══ Source material ══
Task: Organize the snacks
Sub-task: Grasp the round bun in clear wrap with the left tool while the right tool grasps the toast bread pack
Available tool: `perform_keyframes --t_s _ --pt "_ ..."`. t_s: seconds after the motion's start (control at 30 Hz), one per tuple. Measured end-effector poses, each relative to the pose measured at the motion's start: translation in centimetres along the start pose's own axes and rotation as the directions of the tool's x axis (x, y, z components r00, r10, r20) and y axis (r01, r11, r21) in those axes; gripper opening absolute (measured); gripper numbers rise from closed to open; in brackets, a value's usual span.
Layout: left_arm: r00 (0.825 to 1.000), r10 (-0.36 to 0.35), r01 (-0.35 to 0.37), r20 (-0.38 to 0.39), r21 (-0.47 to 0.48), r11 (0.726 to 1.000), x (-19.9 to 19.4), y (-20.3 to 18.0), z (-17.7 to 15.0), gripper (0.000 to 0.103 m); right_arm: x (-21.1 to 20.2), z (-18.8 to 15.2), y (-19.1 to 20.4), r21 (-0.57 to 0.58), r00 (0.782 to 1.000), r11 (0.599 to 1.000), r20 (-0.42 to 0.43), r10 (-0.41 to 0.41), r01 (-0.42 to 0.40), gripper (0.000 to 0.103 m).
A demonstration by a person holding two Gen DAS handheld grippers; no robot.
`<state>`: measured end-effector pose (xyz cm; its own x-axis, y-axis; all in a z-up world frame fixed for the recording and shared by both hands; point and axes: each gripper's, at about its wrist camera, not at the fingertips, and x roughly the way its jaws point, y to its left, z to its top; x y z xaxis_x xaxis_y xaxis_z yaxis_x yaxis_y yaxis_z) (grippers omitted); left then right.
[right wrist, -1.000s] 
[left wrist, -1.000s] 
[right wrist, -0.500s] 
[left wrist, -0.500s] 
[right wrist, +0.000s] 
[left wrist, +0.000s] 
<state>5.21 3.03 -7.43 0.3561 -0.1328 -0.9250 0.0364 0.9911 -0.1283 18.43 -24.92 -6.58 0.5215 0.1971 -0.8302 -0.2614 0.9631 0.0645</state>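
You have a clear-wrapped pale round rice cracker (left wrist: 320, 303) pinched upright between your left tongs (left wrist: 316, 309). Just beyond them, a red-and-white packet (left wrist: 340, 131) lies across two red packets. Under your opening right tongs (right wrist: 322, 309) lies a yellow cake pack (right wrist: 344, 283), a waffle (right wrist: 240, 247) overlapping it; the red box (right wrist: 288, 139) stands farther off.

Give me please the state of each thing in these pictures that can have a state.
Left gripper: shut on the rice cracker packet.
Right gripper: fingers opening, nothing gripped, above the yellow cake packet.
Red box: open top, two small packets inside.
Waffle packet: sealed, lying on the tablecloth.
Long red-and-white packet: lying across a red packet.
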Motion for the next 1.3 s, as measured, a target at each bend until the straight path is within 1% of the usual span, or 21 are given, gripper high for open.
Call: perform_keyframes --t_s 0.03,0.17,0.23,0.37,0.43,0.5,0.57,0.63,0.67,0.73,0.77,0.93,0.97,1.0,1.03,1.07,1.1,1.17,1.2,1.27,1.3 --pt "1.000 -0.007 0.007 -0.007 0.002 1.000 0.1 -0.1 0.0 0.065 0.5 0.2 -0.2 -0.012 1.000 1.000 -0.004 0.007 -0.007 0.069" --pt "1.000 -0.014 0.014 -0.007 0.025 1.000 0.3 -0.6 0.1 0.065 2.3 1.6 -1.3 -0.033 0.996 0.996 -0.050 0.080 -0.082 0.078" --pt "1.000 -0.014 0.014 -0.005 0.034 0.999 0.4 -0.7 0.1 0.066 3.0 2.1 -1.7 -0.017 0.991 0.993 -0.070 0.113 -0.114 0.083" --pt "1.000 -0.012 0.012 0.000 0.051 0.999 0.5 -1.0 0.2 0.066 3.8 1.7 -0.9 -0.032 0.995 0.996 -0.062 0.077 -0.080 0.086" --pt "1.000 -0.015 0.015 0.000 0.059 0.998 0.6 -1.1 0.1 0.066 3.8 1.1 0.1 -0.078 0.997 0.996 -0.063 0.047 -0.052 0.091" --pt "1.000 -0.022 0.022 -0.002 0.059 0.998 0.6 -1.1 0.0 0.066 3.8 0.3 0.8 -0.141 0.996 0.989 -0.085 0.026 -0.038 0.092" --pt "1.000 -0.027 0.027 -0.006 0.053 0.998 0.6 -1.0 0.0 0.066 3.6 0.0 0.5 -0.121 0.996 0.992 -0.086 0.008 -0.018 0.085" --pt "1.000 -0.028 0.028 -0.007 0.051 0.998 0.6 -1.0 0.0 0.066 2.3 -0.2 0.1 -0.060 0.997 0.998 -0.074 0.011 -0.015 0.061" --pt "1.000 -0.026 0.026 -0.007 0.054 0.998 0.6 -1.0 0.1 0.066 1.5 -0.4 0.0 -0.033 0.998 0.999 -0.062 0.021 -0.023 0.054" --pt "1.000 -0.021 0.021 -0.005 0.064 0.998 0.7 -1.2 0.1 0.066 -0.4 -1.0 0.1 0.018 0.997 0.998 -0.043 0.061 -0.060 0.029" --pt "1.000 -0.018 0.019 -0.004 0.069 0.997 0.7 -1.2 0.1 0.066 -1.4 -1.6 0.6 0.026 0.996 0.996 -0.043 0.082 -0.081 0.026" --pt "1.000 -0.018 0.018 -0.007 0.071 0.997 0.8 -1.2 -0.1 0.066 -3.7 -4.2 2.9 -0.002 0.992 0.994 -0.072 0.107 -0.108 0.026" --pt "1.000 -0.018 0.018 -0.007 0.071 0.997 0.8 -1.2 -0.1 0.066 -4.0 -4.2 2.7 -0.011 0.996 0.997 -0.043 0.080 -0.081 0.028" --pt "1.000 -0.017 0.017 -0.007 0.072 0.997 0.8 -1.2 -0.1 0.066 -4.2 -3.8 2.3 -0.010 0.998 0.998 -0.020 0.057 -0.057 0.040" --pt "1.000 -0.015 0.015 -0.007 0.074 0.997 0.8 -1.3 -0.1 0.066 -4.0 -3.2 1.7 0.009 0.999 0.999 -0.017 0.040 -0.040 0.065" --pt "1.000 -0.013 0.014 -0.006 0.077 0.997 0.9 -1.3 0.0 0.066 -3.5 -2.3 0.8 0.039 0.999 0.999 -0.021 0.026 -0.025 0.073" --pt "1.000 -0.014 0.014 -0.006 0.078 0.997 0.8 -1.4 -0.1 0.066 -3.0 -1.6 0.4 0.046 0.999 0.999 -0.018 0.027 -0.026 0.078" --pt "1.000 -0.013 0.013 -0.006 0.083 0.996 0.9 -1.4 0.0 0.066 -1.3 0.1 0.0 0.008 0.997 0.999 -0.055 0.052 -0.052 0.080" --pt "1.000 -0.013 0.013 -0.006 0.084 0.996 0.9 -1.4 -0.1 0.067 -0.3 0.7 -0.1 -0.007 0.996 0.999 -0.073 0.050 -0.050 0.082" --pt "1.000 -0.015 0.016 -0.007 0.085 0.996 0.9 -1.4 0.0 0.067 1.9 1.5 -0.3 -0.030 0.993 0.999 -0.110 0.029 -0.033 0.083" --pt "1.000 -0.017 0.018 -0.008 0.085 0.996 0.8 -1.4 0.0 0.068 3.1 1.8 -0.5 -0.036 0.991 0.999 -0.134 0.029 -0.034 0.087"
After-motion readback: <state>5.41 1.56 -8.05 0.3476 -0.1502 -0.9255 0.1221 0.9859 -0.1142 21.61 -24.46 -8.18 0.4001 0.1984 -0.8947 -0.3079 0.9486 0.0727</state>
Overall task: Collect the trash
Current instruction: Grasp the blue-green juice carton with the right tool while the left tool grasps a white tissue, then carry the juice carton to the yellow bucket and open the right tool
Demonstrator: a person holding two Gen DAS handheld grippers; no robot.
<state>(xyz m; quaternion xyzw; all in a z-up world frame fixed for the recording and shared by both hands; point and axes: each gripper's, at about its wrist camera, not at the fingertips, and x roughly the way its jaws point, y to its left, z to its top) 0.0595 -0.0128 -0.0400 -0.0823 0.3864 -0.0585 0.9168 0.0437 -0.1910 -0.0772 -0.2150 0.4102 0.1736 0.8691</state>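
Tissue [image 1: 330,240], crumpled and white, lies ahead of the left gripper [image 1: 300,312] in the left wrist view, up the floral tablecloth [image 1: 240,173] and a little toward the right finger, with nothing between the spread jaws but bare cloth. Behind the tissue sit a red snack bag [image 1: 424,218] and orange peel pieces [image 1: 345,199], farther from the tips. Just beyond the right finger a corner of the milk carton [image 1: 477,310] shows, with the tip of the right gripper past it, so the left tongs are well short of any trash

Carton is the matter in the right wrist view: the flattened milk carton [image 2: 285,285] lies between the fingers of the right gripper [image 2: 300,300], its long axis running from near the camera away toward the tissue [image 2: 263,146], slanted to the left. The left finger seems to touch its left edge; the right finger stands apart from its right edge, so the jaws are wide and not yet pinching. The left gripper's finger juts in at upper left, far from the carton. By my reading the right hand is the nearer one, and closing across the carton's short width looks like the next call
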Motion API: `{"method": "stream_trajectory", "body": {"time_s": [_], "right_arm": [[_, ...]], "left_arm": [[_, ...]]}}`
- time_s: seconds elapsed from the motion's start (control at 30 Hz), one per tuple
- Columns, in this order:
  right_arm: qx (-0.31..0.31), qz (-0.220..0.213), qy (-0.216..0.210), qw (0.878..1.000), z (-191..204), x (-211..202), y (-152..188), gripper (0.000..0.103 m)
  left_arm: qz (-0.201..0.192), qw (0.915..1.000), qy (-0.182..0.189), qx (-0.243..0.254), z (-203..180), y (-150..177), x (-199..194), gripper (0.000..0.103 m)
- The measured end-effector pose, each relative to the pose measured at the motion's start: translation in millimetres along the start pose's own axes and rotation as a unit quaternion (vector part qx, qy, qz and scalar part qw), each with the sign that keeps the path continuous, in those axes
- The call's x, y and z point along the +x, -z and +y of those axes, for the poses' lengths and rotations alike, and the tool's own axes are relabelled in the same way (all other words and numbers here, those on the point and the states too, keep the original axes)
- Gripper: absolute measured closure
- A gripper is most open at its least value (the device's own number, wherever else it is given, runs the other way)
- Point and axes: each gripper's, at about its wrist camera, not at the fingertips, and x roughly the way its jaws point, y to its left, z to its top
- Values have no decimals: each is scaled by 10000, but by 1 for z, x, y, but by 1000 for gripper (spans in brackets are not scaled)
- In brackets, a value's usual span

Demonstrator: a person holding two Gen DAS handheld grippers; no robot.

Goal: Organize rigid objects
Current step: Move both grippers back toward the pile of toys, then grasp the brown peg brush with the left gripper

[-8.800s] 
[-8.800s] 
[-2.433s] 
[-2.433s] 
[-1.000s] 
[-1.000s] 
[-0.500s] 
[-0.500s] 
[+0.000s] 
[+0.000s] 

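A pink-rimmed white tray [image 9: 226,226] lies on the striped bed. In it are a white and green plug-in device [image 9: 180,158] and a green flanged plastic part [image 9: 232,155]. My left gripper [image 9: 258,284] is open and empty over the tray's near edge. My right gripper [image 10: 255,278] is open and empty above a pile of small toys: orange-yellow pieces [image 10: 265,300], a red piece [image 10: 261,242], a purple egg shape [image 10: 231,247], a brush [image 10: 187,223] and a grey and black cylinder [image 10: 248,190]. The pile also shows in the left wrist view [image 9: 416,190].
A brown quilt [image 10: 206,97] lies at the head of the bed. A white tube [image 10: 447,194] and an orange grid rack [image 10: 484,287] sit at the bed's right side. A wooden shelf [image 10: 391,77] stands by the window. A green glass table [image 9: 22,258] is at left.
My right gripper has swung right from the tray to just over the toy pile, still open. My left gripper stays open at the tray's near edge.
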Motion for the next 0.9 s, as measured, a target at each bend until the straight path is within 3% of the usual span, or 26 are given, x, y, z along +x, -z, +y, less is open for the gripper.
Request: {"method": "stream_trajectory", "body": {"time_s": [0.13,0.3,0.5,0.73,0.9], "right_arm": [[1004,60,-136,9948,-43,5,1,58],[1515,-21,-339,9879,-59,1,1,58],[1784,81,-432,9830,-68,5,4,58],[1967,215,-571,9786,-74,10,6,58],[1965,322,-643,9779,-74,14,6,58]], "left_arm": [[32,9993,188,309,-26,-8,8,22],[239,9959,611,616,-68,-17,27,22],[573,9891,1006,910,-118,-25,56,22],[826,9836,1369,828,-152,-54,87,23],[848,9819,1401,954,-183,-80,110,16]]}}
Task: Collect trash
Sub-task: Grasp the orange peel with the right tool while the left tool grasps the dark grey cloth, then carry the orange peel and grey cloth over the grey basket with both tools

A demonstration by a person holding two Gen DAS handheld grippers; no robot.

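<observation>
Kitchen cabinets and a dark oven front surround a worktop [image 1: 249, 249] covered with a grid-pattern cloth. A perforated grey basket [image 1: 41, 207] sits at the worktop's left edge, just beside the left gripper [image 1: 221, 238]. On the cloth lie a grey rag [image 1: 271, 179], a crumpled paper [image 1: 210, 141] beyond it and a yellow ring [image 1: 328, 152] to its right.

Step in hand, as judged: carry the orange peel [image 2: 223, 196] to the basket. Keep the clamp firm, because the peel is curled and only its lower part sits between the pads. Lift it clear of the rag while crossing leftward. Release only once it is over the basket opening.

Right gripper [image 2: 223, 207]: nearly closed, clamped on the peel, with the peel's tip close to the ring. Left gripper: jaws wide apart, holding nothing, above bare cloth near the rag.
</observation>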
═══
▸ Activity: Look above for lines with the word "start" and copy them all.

▸ Result:
Available tool: `perform_keyframes --t_s _ --pt "_ ..."`. t_s: seconds after the motion's start (control at 30 Hz), one per tuple. Measured end-effector poses, each relative to the pose measured at the motion's start: translation in centimetres along the start pose's own axes and rotation as the directions of the tool's x axis (x, y, z components r00, r10, r20) and y axis (r01, r11, r21) in those axes; gripper opening absolute (measured); gripper numbers rise from closed to open; in brackets, a value's usual span.
- time_s: seconds elapsed from the motion's start (control at 30 Hz), one per tuple
- The measured end-effector pose, each relative to the pose measured at the motion's start: translation in millimetres along the start pose's own axes and rotation as a unit quaternion (vector part qx, qy, qz and scalar part qw), each with the sign that keeps the path continuous, in those axes

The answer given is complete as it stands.